Trump and Ryan are once again rushing to pass a healthcare bill despite not fully understanding it or having the full support of their entire party.

Republican efforts to reform health care have long been stalled over the issue of pre-existing conditions as no Congressman wants to have to face his constituents after removing such a valued aspect of Obamacare.  To solve this Trump has promised to allocate $8 billion to ensure that people with pre-existing conditions won’t see their premiums skyrocket. This number, however, seems to have no factual basis and as the Political Director of ABC News, Rick Klien said the numbers seem to have been “plucked out of thin air.”
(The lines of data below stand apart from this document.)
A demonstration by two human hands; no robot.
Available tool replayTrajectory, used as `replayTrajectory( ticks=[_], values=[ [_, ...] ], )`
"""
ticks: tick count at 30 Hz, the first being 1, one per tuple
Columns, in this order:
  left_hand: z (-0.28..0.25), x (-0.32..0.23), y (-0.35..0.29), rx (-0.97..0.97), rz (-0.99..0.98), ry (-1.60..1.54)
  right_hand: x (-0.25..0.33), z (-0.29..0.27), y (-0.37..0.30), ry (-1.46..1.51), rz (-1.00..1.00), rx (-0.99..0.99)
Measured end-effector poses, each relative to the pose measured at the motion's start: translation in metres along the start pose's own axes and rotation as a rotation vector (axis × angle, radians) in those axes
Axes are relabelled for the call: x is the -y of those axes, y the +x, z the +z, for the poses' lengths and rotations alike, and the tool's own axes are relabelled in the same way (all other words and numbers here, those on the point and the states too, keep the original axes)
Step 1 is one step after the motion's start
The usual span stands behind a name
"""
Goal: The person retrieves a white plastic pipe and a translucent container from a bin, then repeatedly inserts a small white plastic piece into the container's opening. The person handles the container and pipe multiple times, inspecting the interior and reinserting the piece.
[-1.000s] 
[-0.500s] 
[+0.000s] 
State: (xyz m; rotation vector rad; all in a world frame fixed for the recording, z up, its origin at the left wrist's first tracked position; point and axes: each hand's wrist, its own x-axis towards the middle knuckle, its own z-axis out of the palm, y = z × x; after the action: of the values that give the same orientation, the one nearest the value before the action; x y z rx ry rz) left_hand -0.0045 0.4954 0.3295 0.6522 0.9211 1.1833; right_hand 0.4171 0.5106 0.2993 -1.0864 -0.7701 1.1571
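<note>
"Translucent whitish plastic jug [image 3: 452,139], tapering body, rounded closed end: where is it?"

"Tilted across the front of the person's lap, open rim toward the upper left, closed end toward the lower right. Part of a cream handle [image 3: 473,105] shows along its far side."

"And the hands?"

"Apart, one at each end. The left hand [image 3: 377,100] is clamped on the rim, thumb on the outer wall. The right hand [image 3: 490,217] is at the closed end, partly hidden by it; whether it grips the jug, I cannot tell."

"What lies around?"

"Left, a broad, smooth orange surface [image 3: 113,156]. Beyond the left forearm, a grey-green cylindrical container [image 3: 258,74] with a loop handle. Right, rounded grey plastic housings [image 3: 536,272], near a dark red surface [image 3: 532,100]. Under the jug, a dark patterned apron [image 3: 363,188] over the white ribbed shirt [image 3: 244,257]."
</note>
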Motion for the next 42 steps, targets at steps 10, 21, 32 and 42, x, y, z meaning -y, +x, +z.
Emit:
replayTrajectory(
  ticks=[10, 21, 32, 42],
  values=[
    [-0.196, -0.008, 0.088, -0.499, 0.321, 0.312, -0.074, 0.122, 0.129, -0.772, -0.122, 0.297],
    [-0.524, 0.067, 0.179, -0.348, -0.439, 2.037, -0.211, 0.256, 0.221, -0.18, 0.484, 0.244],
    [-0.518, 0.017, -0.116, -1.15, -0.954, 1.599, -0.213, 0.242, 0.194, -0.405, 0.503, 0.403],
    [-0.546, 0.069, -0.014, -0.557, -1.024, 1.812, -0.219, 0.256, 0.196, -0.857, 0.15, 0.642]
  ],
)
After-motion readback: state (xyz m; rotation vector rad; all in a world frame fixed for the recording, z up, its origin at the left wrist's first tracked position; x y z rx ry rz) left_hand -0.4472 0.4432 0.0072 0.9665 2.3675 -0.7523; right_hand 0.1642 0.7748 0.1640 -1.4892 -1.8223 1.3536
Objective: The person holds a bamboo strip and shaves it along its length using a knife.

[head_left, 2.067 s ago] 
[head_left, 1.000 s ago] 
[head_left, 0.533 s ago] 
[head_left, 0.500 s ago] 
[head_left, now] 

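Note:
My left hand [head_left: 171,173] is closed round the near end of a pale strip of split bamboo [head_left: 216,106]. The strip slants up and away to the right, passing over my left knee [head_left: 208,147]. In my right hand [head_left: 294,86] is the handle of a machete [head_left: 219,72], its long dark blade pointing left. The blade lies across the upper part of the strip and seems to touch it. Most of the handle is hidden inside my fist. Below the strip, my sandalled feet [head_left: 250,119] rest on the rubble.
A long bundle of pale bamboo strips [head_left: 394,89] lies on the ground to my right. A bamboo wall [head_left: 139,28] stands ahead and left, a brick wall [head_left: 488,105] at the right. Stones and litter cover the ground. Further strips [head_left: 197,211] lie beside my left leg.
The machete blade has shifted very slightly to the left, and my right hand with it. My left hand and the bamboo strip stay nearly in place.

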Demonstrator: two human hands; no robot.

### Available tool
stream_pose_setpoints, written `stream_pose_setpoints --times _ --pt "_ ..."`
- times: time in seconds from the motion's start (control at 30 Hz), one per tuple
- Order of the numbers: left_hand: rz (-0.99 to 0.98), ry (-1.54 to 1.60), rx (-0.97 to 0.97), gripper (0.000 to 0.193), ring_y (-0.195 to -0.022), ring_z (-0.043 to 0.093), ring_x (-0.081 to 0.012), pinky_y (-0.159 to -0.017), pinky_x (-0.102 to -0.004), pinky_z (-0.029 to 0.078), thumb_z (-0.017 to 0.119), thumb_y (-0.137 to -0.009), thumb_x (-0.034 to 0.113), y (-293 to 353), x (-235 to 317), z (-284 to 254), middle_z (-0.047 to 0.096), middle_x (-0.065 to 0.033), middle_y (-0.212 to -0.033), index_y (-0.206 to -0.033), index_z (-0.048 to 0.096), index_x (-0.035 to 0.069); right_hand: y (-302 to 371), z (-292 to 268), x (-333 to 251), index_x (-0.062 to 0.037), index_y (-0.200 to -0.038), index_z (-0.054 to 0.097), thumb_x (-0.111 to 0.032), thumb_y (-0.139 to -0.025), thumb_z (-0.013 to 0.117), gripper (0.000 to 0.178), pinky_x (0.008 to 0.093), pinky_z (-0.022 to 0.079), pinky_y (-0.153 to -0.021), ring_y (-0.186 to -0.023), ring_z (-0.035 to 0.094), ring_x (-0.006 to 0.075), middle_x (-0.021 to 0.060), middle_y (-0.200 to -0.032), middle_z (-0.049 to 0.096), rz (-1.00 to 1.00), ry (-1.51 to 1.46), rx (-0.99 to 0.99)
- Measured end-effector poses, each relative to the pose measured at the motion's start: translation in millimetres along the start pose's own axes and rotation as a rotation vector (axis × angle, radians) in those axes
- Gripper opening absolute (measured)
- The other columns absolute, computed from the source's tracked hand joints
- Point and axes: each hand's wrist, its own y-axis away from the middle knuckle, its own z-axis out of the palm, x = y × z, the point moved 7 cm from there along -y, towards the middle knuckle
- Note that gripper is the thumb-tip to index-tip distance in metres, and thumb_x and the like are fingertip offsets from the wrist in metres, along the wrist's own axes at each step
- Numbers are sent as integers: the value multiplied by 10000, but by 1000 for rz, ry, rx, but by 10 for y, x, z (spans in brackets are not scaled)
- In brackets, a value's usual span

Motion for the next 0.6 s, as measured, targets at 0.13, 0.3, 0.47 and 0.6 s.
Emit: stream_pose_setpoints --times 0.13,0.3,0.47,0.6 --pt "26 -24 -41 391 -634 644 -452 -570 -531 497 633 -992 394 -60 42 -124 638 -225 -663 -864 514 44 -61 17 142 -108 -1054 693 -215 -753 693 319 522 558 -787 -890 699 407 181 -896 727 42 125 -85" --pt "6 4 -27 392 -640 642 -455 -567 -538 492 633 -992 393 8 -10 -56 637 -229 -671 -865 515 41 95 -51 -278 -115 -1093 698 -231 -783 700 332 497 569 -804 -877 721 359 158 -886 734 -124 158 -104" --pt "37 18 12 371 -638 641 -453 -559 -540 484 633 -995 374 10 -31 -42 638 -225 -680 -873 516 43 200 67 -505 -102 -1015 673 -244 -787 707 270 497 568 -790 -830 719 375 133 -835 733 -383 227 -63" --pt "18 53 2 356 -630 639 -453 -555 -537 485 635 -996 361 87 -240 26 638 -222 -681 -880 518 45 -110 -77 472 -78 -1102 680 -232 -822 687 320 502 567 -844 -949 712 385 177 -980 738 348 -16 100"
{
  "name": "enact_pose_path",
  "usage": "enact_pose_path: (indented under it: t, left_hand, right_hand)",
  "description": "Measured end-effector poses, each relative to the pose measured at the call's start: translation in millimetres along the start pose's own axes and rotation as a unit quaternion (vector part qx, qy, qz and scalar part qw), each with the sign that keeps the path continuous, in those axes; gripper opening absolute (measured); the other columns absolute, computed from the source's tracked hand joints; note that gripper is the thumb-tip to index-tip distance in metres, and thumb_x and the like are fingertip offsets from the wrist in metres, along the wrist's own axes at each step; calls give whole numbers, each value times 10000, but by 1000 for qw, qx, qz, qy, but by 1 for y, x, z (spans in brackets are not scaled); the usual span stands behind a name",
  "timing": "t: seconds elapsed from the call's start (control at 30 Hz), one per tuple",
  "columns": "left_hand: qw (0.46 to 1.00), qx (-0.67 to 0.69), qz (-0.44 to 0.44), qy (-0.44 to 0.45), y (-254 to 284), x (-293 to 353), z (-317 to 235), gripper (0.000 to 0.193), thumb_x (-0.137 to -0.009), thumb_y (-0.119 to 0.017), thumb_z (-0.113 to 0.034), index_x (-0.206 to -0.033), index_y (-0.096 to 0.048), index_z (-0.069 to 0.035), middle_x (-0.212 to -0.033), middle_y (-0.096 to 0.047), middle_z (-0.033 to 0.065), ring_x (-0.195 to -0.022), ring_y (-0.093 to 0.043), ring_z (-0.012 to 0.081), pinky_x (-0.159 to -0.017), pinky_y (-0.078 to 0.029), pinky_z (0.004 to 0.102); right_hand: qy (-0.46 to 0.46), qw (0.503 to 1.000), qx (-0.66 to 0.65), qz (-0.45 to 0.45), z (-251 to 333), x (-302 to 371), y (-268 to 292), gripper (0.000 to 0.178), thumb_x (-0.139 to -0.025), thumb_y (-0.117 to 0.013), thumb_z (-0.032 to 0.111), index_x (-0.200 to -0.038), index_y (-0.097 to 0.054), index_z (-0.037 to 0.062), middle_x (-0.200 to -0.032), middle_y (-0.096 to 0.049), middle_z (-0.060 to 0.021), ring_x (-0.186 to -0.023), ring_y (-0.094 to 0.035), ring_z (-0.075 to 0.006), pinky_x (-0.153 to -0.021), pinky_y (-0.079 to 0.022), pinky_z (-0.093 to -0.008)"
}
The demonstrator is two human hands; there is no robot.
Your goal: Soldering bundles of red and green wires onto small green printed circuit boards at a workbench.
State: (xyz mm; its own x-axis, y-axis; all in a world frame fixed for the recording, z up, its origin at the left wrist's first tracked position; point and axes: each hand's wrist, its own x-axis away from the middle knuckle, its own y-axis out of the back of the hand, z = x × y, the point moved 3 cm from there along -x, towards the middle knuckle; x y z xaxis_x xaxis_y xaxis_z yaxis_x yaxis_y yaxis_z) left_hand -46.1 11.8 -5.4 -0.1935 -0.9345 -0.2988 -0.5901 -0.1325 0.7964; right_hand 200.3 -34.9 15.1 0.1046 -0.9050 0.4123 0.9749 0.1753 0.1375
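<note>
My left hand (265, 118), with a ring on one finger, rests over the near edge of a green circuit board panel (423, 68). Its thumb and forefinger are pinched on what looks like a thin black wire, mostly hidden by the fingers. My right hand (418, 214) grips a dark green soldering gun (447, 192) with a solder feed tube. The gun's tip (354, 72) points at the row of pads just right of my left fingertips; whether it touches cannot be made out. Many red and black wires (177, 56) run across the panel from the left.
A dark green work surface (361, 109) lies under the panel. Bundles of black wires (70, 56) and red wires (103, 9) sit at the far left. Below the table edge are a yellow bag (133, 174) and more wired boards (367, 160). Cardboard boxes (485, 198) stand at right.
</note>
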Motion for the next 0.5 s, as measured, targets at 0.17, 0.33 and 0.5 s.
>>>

A 2010 estimate made by conservative health economists at the American Enterprise Institute found that the necessary amount of money needed to keep costs down for people with pre-existing conditions is somewhere between $15 billion and $20 billion a year. The $8 billion wouldn’t even come close to covering that, according to conservative estimates. More liberal estimates reached $90 billion to cover all American with pre-existing conditions. 

The way it works is that states put people with pre-existing conditions into “high-risk pools,” which means that they are separated from the market-at-large and usually have to pay higher premiums for less healthcare coverage. It is thought that by putting people with pre-existing conditions, who are more expensive to cover,  in one market the prices for the people outside of that pool would be lower, although the evidence for this is questionable. Even though costs for “low-risk” people outside of the high-risk pools were lower than for high-risk people, no one’s health insurance was really that low. These high-risk pools were removed when Obamacare was implemented, but the Republicans are proposing that they be added back in even though there are many problems associated with them.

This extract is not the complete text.